Data excerpts
================================
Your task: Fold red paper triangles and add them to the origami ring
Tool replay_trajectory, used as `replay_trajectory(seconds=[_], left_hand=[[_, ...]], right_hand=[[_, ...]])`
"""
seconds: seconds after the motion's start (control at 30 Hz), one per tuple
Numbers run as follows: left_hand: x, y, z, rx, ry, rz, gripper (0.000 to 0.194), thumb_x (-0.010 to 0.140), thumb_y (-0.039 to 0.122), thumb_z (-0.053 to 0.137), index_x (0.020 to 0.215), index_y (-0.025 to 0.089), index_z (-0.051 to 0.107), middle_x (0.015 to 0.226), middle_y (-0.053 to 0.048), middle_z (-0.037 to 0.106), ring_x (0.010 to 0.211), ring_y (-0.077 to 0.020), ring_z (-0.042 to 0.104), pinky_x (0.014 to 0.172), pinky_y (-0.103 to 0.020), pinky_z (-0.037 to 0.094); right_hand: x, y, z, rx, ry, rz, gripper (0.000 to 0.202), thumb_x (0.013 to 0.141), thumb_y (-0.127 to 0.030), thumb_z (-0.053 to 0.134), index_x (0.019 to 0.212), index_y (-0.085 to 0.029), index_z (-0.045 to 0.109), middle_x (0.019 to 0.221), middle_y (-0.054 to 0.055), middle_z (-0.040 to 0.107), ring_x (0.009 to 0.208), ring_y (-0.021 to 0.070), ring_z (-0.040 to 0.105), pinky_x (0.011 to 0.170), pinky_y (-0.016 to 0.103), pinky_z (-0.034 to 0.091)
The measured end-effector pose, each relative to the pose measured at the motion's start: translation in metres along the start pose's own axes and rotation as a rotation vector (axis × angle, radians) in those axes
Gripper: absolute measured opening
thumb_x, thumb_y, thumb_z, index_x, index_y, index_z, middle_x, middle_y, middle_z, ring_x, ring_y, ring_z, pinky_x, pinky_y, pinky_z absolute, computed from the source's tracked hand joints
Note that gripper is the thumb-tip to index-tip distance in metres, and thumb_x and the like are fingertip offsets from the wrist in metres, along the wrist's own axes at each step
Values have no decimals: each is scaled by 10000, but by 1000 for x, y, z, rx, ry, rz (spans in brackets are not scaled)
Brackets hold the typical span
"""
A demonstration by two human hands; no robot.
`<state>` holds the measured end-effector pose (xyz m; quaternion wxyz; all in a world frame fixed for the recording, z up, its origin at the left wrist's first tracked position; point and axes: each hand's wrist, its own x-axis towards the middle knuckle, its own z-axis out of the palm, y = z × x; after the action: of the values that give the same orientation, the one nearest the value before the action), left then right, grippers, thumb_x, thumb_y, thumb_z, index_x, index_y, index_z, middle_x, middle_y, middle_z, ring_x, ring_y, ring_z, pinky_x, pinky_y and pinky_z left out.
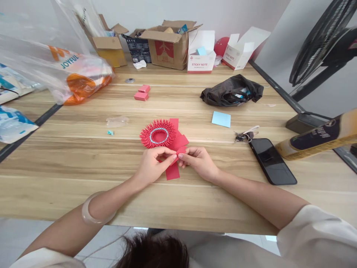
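Between the fingertips of my left hand [156,163] and my right hand [199,162] is a small red paper piece [181,150], pinched from both sides. Its exact fold is partly covered by my fingers. Under and around my hands lie several loose red paper strips [173,172] on the wooden table. Just beyond my left hand sits a round, spiky piece of folded-paper work [147,139], red with a light blue ring around its hollow middle.
Light blue paper [221,119], keys [245,136] and a phone [272,160] lie to the right, near a tilted yellow package [318,136]. Red paper stacks [141,96] and a black plastic bag [232,91] lie farther back. Cardboard boxes [167,48] line the wall; a fan [315,41] stands right.
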<state>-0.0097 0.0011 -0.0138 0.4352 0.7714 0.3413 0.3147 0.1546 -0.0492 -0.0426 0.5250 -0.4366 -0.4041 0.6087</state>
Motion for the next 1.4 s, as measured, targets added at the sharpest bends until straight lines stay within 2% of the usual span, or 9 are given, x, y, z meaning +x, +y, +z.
replay_trajectory(seconds=[0.3, 0.63, 0.9, 1.1, 1.4], left_hand=[[-1, -4, -1, 47, -59, -31, 154, 802, 274, 582, 780, 136, 647, 733, -44, 688, 646, -143, 617, 595, -234, 483], [1, -2, -2, 169, -74, -22, 153, 810, 273, 568, 774, 153, 656, 756, -33, 692, 666, -140, 620, 596, -228, 467], [-1, -4, 0, 79, -40, -19, 149, 806, 271, 581, 794, 145, 661, 775, -47, 704, 702, -156, 640, 627, -242, 490], [-1, -4, 1, 16, -22, -14, 141, 797, 263, 596, 789, 140, 666, 753, -47, 698, 679, -152, 634, 606, -239, 493], [-2, -4, 1, 10, -4, -15, 151, 801, 273, 596, 789, 144, 673, 782, -51, 697, 720, -164, 639, 612, -244, 495]], right_hand=[[0, -5, 2, -28, -18, 16, 246, 698, -365, 695, 659, -137, 613, 547, -16, 610, 494, 78, 549, 525, 218, 459], [0, -3, 2, -57, -27, -3, 221, 731, -343, 668, 682, -138, 604, 572, -15, 613, 515, 75, 559, 540, 212, 465], [0, -3, 2, -69, -43, -1, 224, 722, -353, 674, 710, -133, 634, 604, -1, 633, 535, 84, 571, 556, 225, 475], [0, -2, 1, -60, -45, -3, 234, 723, -349, 676, 668, -128, 622, 538, -12, 608, 470, 71, 535, 491, 209, 444], [0, -3, 0, -81, -78, -1, 174, 697, -302, 701, 725, -132, 682, 603, 7, 661, 530, 90, 588, 549, 227, 482]])
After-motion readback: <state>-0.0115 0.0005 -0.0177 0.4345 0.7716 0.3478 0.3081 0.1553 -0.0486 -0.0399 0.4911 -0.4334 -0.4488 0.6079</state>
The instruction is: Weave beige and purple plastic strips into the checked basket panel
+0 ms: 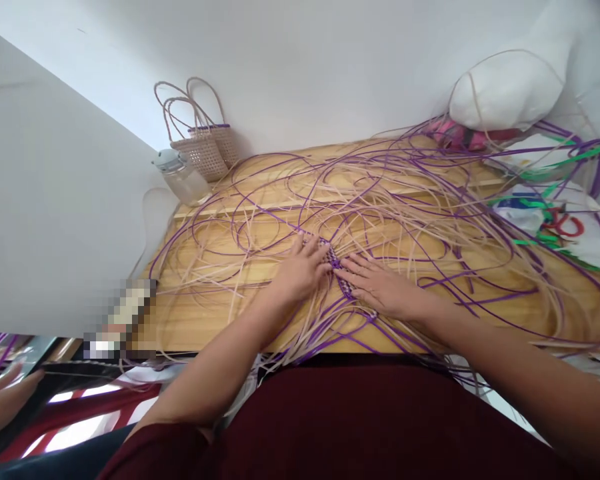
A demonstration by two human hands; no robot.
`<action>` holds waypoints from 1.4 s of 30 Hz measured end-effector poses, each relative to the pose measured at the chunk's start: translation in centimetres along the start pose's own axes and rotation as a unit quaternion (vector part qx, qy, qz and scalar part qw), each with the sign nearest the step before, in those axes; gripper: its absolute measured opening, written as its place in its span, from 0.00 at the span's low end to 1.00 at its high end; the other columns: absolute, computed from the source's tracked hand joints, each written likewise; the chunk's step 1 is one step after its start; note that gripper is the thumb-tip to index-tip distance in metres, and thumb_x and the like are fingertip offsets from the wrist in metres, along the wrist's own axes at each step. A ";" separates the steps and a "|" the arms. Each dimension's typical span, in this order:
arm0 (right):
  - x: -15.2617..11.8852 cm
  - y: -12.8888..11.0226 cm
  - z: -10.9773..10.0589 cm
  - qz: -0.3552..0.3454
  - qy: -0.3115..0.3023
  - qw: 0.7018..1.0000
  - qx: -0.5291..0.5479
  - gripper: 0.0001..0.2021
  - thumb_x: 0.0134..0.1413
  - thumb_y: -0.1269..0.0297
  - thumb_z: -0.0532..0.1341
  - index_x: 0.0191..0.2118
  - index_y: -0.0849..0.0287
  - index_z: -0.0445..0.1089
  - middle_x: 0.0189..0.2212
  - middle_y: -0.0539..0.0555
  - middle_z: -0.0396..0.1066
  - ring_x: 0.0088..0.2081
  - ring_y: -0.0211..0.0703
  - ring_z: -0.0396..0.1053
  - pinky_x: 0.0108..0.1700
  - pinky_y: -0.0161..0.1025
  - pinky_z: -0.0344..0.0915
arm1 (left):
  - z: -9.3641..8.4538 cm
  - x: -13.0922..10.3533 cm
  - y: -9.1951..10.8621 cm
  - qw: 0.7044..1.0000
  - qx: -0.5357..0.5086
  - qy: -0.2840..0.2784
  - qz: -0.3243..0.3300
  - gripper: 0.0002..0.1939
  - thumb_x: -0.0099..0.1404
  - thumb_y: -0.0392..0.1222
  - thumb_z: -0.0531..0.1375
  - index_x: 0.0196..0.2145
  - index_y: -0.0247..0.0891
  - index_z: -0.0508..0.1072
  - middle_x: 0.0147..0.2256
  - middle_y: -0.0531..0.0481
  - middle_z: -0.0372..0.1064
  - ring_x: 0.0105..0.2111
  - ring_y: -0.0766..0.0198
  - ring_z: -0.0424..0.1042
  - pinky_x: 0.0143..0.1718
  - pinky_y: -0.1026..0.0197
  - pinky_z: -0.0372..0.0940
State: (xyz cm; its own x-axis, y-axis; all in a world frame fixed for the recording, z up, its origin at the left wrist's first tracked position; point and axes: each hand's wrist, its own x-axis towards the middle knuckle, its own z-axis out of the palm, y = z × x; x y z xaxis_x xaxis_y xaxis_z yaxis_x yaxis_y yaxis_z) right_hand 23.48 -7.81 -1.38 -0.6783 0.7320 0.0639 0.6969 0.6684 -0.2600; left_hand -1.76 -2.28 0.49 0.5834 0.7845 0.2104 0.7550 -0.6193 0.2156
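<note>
Maroon cloth of the person's shirt [330, 420] fills the bottom edge, cut off there. At lower left, a co-worker's hand [10, 393] is cropped by the frame, and a pixelated object [125, 317] on the counter [200, 327] cannot be made out. Farther in, the woven piece [346, 287] lies near the counter's middle, its long axis slanting from far left to near right; fingers hide parts of its edges. The left hand [303, 267] rests palm down on its left side, fingers extended and slightly apart; the right hand [377, 283] lies flat at its right, fingers nearly straight. Whether either pinches a strand cannot be told. Purple and beige strands [410, 227] fan out around it, their ends lost in the tangle. Beyond stand a lidded jug [184, 183] and overlapping small baskets [205, 152]; at right are red-handled scissors [567, 223], partly covered, and a white bag [507, 90].
</note>
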 end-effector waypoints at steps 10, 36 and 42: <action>-4.2 -1.9 -6.2 0.159 0.125 0.968 0.150 0.23 0.68 0.56 0.47 0.61 0.58 0.67 0.58 0.56 0.68 0.60 0.48 0.65 0.64 0.49 0.61 | 1.3 2.5 -1.1 0.987 0.072 -0.066 -0.126 0.36 0.71 0.63 0.42 0.70 0.45 0.49 0.71 0.43 0.40 0.70 0.45 0.42 0.66 0.43 0.47; -2.3 -8.2 -2.2 0.073 0.161 0.977 0.115 0.16 0.65 0.58 0.54 0.52 0.56 0.71 0.48 0.57 0.75 0.48 0.47 0.73 0.49 0.45 0.72 | -1.2 4.2 -6.7 0.973 -0.077 0.037 -0.214 0.30 0.73 0.57 0.41 0.56 0.42 0.73 0.61 0.44 0.65 0.62 0.54 0.61 0.61 0.54 0.55; -3.8 -6.6 -2.5 0.162 0.170 0.967 0.098 0.14 0.64 0.55 0.54 0.44 0.55 0.73 0.35 0.55 0.77 0.33 0.44 0.74 0.36 0.42 0.71 | -3.8 -0.4 -9.1 0.962 -0.050 0.061 -0.263 0.27 0.73 0.52 0.43 0.47 0.36 0.77 0.44 0.39 0.77 0.46 0.51 0.73 0.50 0.55 0.63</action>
State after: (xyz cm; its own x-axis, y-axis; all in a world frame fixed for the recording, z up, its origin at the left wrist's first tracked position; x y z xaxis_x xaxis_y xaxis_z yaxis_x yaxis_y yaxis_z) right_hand 22.07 -14.64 2.49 -0.2924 0.9224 0.2523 0.7803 0.3827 -0.4946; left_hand -10.02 2.88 2.10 0.0853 0.9840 0.1565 0.8994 -0.1437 0.4129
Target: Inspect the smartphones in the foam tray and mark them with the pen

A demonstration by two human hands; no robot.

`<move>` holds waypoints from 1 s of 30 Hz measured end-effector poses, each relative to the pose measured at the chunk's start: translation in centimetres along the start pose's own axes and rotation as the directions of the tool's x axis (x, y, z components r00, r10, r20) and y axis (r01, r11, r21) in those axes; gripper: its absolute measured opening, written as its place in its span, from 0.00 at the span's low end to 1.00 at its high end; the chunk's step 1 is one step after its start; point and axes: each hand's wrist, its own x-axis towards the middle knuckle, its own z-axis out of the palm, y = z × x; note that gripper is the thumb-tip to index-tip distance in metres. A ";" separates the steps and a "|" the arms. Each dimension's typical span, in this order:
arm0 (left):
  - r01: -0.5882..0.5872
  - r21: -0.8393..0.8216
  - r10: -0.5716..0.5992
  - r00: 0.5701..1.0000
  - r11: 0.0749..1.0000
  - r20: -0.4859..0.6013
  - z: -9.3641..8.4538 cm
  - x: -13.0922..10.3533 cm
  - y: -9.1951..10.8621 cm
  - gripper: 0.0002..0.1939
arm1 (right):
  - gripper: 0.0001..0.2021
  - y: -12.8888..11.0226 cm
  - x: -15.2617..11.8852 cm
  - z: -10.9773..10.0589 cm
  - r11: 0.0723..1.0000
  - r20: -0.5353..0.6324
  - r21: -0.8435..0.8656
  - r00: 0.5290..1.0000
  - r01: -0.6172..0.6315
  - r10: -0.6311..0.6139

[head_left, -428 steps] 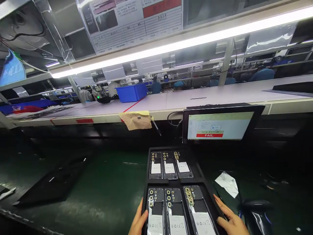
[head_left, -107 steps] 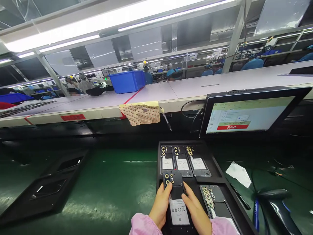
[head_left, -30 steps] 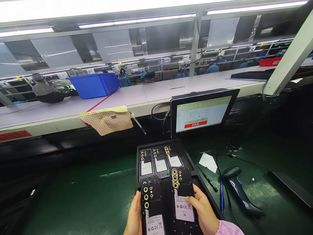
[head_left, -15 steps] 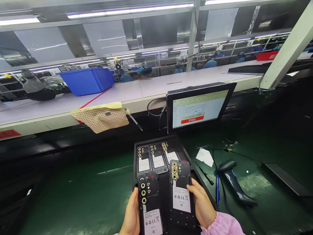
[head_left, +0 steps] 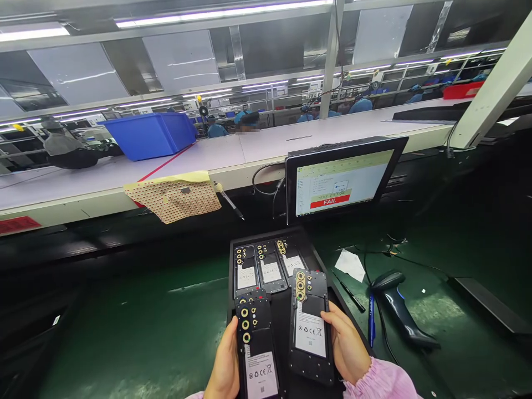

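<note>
Phones (head_left: 310, 332) up from the tray (head_left: 284, 332), in the pinch of left fingers (head_left: 230, 337) and right fingers (head_left: 337, 322); three others (head_left: 271, 272) inside.

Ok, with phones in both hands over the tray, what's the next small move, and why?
Probably bring the right phone in the right hand over to the left phone in the left hand: another phone peeks out behind the left one, seemingly stacked, while the right one is held apart.

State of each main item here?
Black flat-screen monitor: on, red FAIL banner showing
Black rectangular tray: partly filled
Two black rectangular phone bodies: overlapping in left grip
Another black phone body, white-labelled: held in right grip
Black plastic handheld scanner: lying down, unheld
</note>
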 end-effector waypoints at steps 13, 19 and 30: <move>0.062 -0.046 -0.059 0.996 0.997 0.067 0.3 -0.3 0.2 0.16 | 0.12 -0.1 0.0 -0.1 1.000 -0.035 0.003 0.999 0.006 -0.005; 0.020 0.058 -0.022 0.999 0.998 0.032 0.1 -0.2 0.1 0.17 | 0.13 -0.1 -0.2 0.0 0.999 0.004 -0.014 0.999 -0.036 0.036; -0.227 0.646 0.263 0.964 0.729 0.042 -1.0 0.6 -1.4 0.32 | 0.24 0.6 -0.2 -0.4 0.965 0.110 -0.194 0.981 0.176 -0.157</move>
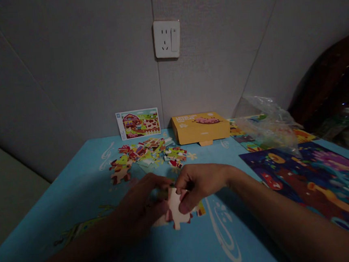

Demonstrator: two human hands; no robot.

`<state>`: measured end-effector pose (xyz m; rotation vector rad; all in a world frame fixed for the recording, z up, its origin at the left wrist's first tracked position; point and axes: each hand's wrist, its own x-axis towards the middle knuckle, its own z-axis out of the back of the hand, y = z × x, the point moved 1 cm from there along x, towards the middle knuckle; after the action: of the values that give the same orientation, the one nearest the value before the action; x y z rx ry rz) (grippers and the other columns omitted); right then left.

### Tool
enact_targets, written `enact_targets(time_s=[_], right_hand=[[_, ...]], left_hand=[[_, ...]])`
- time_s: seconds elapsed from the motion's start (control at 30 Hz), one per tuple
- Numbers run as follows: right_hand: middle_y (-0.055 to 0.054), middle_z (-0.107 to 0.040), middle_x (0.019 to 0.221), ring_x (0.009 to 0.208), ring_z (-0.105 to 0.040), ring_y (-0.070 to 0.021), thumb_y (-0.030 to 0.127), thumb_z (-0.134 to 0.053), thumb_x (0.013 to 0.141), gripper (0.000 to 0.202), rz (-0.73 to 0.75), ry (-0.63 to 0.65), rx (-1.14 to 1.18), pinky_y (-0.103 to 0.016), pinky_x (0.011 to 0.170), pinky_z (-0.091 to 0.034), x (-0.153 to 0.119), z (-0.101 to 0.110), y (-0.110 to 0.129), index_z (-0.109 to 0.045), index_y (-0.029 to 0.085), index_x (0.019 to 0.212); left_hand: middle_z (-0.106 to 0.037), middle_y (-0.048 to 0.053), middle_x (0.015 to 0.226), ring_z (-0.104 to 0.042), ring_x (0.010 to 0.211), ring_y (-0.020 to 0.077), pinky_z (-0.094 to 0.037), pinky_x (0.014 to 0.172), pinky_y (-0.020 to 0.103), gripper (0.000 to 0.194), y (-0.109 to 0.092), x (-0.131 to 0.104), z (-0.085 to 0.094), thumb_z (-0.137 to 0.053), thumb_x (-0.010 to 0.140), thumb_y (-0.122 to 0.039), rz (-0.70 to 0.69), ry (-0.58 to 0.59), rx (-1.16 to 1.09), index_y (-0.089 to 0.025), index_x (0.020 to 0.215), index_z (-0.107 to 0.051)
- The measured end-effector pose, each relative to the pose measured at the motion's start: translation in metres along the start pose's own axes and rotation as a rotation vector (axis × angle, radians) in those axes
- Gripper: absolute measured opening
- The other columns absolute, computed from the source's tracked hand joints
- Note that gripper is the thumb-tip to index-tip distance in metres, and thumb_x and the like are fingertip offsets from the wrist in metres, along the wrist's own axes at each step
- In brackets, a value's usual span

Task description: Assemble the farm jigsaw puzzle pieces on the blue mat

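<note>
Pale puzzle pieces with reddish-brown patches [177, 212] are between my two hands, low in the middle of the view. My left hand [147, 202] pinches their left side between thumb and fingers. From the right, my right hand [194, 186] grips the same pieces, its thumb on their face. More joined pieces lie on the table just under and beside them, partly hidden by my hands. A loose pile of colourful puzzle pieces [153, 147] lies beyond my hands, with a brown and yellow cluster [121, 170] at its left.
On the blue table [75, 188], a farm picture card [139, 124] leans against the wall. A yellow puzzle box [200, 129] stands to its right. Clear plastic wrapping [266, 127] rests over colourful sheets, and a dark blue picture [313, 184] lies at the right.
</note>
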<state>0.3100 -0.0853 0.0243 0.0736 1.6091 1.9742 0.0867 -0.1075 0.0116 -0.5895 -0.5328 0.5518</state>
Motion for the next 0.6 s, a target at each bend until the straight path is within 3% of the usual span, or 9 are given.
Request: enact_targets(time_s=[0.17,0.27,0.43,0.5,0.6], right_hand=[[0.006,-0.057,0.062,0.057,-0.045,-0.005,0.039,-0.083,0.067,0.032,0.011,-0.074,-0.129,-0.019,0.053,-0.033,-0.004,0.009,-0.001,-0.066,0.013,0.071],[0.007,-0.055,0.061,0.057,-0.044,-0.0052,0.04,-0.083,0.067,0.032,0.007,-0.058,-0.125,-0.019,0.053,-0.033,-0.004,0.009,-0.002,-0.065,0.013,0.07],[0.004,-0.061,0.067,0.061,-0.052,-0.0077,0.042,-0.084,0.065,0.035,-0.015,-0.057,0.018,-0.021,0.058,-0.039,-0.003,0.009,-0.005,-0.065,0.013,0.074],[0.003,-0.062,0.068,0.06,-0.052,-0.008,0.041,-0.085,0.064,0.036,-0.015,-0.114,0.064,-0.022,0.058,-0.04,-0.003,0.011,-0.006,-0.065,0.013,0.076],[0.004,-0.056,0.065,0.058,-0.046,-0.0073,0.042,-0.08,0.07,0.034,0.033,-0.233,0.032,-0.022,0.055,-0.035,-0.003,0.015,-0.007,-0.065,0.013,0.079]], left_hand=[[-0.055,0.009,0.124,-0.053,0.113,0.0247,-0.045,0.098,0.04,0.051,0.01,0.002,0.003,-0.068,0.081,-0.038,-0.174,0.2,0.059,-0.022,0.125,-0.046],[-0.056,0.008,0.124,-0.049,0.118,0.0268,-0.04,0.102,0.042,0.043,0.01,0.004,0.002,-0.072,0.075,-0.028,-0.204,0.272,0.156,-0.022,0.114,-0.054],[-0.058,0.004,0.121,-0.05,0.115,0.0239,-0.037,0.1,0.041,0.028,0.01,0.004,-0.001,-0.065,0.076,-0.015,-0.191,0.243,0.236,-0.022,0.102,-0.058],[-0.058,0.004,0.117,-0.049,0.113,0.0238,-0.038,0.099,0.041,0.023,0.012,0.003,-0.002,-0.065,0.074,-0.016,-0.194,0.227,0.248,-0.021,0.095,-0.059],[-0.057,0.005,0.118,-0.048,0.113,0.0248,-0.039,0.099,0.041,0.03,0.015,0.002,-0.002,-0.067,0.07,-0.016,-0.189,0.206,0.267,-0.022,0.099,-0.061]])
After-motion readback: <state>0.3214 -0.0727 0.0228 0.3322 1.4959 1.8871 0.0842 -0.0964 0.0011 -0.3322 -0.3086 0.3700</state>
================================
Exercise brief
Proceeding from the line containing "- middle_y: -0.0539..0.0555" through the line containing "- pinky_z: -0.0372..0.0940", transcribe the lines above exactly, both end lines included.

Expected answer
  - middle_y: -0.0539..0.0555
  - middle_z: -0.0396..0.1066
  - ring_x: 0.0088..0.2081
  - ring_y: -0.0211..0.0703
  - ring_z: -0.0396..0.1053
  - pinky_x: 0.0108..0.1700
  - pinky_y: -0.0161..0.1025
  - pinky_z: -0.0344..0.0915
arm1 (left):
  - z: -9.3641..8.4538 cm
  - x: -13.0922..10.3533 cm
  - y: -9.1951..10.8621 cm
  - qw: 0.7044..1.0000
  - qx: -0.5357..0.5086
  - qy: -0.2840..0.2784
  - qz: -0.3243..0.3300
  - gripper: 0.0002..0.1939
  - thumb_x: -0.0099..0.1404
  - thumb_y: -0.0392..0.1222
  - thumb_z: -0.0531..0.1375
  - index_x: 0.0196..0.2145
  - index_y: -0.0247..0.0891
  - index_z: -0.0508..0.1072
  - middle_x: 0.0147..0.2256
  - middle_y: -0.0531..0.0481
  - middle_z: -0.0372..0.1064
  - ring_x: 0.0105..0.2111
  - ring_y: -0.0766..0.0198
  - ring_z: -0.0424..0.1042
  - pinky_x: 0.0143..0.1718
  - pinky_y: -0.1026..0.0197
  - pinky_z: -0.0372..0.0940

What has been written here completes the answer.